Information
- Established: 2008; 18 years ago

= Cedar Hill Collegiate High School =

High school in Texas, United States

Cedar Hill Collegiate High School (also known as CHCHS) is an early college high school that gives students the opportunity to finish high school while receiving an associate degree (60 college credits). Collegiate opened in 2008 and graduated its first class of seniors in 2012. The campus has an "A" rating from the TEA in 2018–2019. ()

The high school, a part of the Cedar Hill Independent School District, is a district charter school that allows students to enroll not only from Cedar Hill, but from the surrounding cities including DeSoto, Lancaster, Mansfield, Grand Prairie, and Duncanville. According to the TEA, the school has at least 99% of the student body passing each section of the STAAR test. Cedar Hill Collegiate High School has been ranked the 10th best early college high school and the 131st best high school in the nation, earning a bronze medal from the U.S. News and World Ranking in 2014 and 2015.

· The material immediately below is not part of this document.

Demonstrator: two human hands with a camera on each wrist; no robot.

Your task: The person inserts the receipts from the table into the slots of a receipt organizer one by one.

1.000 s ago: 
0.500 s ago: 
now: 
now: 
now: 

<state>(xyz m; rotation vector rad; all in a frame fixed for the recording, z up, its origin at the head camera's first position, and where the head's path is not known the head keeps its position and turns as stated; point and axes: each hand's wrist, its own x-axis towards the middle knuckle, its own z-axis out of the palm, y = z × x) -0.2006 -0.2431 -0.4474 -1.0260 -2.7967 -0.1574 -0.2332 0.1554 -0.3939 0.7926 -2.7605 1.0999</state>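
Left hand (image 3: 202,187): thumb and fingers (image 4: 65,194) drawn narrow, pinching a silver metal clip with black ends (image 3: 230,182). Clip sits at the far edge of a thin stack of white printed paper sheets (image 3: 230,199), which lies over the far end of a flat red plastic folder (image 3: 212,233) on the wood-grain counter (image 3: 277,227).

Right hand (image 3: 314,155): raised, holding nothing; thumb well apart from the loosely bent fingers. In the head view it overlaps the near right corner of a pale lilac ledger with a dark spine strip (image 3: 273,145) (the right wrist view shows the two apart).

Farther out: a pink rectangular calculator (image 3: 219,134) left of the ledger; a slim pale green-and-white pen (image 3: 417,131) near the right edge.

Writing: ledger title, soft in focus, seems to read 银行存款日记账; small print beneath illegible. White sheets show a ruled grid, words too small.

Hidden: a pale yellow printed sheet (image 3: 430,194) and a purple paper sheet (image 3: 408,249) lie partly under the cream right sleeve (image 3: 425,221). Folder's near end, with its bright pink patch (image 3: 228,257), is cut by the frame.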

The admission process typically involves filling out an application form and being interviewed by the principal and teachers; however, the interview was not mandatory for students applying in for enrollment in the 2016–2017 school year. Confirmation is still needed for students enrolling in the following years. Upon the notification of acceptance, incoming freshmen students are expected to attend a summer bridge program at the campus. The school only allows a maximum of 100 students per each grade level, though the student can choose to drop out of the program. Once the student drops out, there is no re-entering. Collegiate High serves ninth through 12th grade scholars. Currently, Mr. Heath Koenig serves as the school Chancellor.
The school now offers middle school for grades 6th, 7th, and 8th. In the 2017–2018 school year, the middle school was recognized for Seven Distinctions throughout the State of Texas.

==Demographics==
The school's racial background is 48% African American, 36.7% Hispanic, 7.3% White, 5.4% Asian and 2.7% other. As of 2015, the school has 371 students, and 42.6% are economically disadvantaged.

==Partnership==

Cedar Hill Collegiate is a partnership with Cedar Valley Community College. Students have what is known as dual credit—attaining both college and high school credit at the same time. During the school year, the junior and senior students go to Cedar Valley College full-time.